Lustig was sympathetic to the direction of Hoenig’s concern, while not setting out a complete accord design. He said he had recently been reading about the 1951 Fed-Treasury Accord and found it striking that many Fed officials at the time believed real price discovery in the Treasury market required convincing market participants that the Fed would never again intervene as it had during and after World War II. He contrasted that with the current belief that bond markets work well only if participants expect the Fed to intervene every other year. “Something seems off about that,” he said. In his view, real price discovery would require stronger confidence that central banks will not automatically intervene.

Eichengreen was more cautious. He described Hoenig’s idea as a new “anti-accord” or “discord” and warned that opening that door could produce an outcome its advocates might not like. His concern was institutional: renegotiating the Fed-Treasury relationship under fiscal stress could invite pressures or constraints worse than the current ambiguity.

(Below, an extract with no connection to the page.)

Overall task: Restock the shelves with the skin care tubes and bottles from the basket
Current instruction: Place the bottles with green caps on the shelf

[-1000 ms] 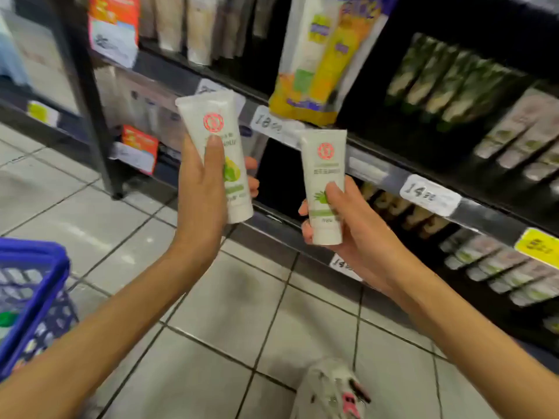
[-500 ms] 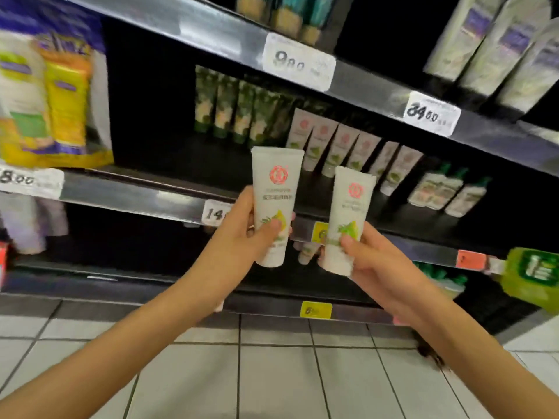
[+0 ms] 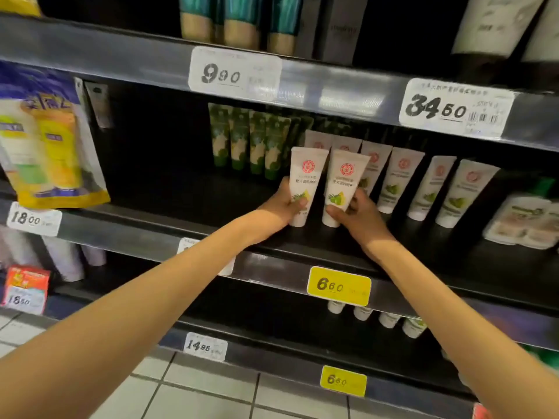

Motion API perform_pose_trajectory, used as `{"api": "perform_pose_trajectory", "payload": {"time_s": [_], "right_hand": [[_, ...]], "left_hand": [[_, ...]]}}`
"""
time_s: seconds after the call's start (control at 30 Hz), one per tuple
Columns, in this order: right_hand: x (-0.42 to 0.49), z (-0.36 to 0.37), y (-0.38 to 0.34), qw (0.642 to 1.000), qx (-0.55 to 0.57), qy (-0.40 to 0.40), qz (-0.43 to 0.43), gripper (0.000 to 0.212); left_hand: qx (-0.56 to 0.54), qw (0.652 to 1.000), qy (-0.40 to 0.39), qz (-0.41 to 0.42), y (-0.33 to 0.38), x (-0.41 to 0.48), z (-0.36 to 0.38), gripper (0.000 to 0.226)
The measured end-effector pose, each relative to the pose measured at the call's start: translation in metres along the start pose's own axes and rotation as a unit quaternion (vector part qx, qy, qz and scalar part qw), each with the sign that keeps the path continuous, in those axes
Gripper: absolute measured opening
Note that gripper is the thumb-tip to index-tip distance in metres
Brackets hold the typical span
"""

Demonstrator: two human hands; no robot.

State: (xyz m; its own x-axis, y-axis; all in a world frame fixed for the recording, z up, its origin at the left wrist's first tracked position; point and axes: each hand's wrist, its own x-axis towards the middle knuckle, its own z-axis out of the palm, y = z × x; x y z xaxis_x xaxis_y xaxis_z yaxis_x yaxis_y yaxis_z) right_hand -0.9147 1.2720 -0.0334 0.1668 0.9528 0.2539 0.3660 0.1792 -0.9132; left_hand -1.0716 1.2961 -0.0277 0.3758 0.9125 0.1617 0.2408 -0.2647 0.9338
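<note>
Two white skin care tubes with red round logos stand cap-down on the dark middle shelf [image 3: 187,213]. My left hand [image 3: 284,204] grips the left tube [image 3: 305,176] low on its body. My right hand [image 3: 357,213] grips the right tube [image 3: 344,179] near its cap. Both tubes stand side by side, just in front of a row of matching white tubes [image 3: 402,176]. The basket is out of view.
Dark green tubes [image 3: 251,143] stand behind and left of my hands. A flat white pack [image 3: 526,222] lies at the right. A yellow and purple bag [image 3: 48,146] hangs at the left. Bare shelf stretches left of the tubes. More white tubes [image 3: 390,319] sit on the shelf below.
Both hands have reached forward from in front of the shelf and brought the two tubes down onto the middle shelf. The view has moved closer to the shelves.
</note>
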Motion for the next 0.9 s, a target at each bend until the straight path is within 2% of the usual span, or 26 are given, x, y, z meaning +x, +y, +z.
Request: {"api": "perform_pose_trajectory", "payload": {"time_s": [0.1, 0.2, 0.3, 0.4, 0.53, 0.77, 0.9], "right_hand": [[0.012, -0.001, 0.007, 1.000, -0.001, 0.011, -0.016, 0.046], [0.016, 0.001, 0.013, 0.999, -0.034, 0.034, -0.017, 0.046], [0.018, 0.000, 0.017, 0.995, -0.075, 0.067, -0.025, 0.043], [0.024, 0.000, 0.018, 0.992, -0.083, 0.090, -0.031, 0.040], [0.032, 0.001, 0.018, 0.991, -0.081, 0.102, -0.017, 0.040], [0.041, 0.001, 0.021, 0.986, -0.106, 0.123, -0.025, 0.032], [0.042, 0.001, 0.023, 0.988, -0.105, 0.111, -0.012, 0.036]], "left_hand": [[0.008, 1.000, 0.013, 0.010, -0.002, 0.015, 0.007, 0.046], [0.015, 0.997, 0.074, 0.006, -0.008, 0.023, 0.009, 0.044], [0.069, 0.990, 0.122, 0.030, -0.017, 0.030, 0.007, 0.042], [0.106, 0.986, 0.123, 0.044, -0.020, 0.040, 0.006, 0.035], [0.097, 0.985, 0.137, 0.046, -0.022, 0.053, 0.005, 0.032], [0.085, 0.987, 0.129, 0.038, -0.026, 0.061, 0.004, 0.035], [0.087, 0.987, 0.130, 0.040, -0.026, 0.064, 0.004, 0.036]]}}
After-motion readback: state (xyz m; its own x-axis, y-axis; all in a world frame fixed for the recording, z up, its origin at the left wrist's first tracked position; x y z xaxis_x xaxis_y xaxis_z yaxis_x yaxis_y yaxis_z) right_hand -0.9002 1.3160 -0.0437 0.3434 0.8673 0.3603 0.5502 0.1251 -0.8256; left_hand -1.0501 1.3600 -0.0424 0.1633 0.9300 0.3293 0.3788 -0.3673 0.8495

Bordo saw continuity with older monetary debates. He recalled Milton Friedman’s criticism, in A Program for Monetary Stability, that the Fed did debt management. The same conflict remains: a central bank charged with monetary policy becomes entangled in concerns about government debt. Bordo said there is room at least to lay out what an accord would be.

A final challenge went to the word “unsustainable.” An audience member argued that warnings about peacetime deficits leading to higher inflation or higher interest rates had circulated since the 1970s without materializing in the expected way. He accepted that the budget process is dysfunctional and that entitlement compounding affects resource allocation, but asked economists to do better than simply label the current budget path unsustainable.

Lustig replied that American exceptionalism may make U.S. observers too optimistic because the United States has not experienced a fiscal crisis. He said arguments from the 2010s for not worrying about deficits no longer apply: it is no longer obvious that the real interest rate is below the growth rate. The United States benefited for a time from strong foreign demand for Treasurys and from the Fed as a large, price-insensitive buyer. Both have stepped back, and yields have responded. Still, he added, market participants may price in possible future interventions when valuing ten-year yields.

Eichengreen accepted that “unsustainability” can be a weasel word or convenient shorthand. He did not recommend solving that by building ever more refined debt-sustainability models. Instead, he argued for specifying the different channels through which a rapidly growing debt ratio affects variables policymakers care about. Bordo ended on the practical difficulty: if the debt is rising because entitlements keep growing, it is hard to say how the United States gets out of the problem.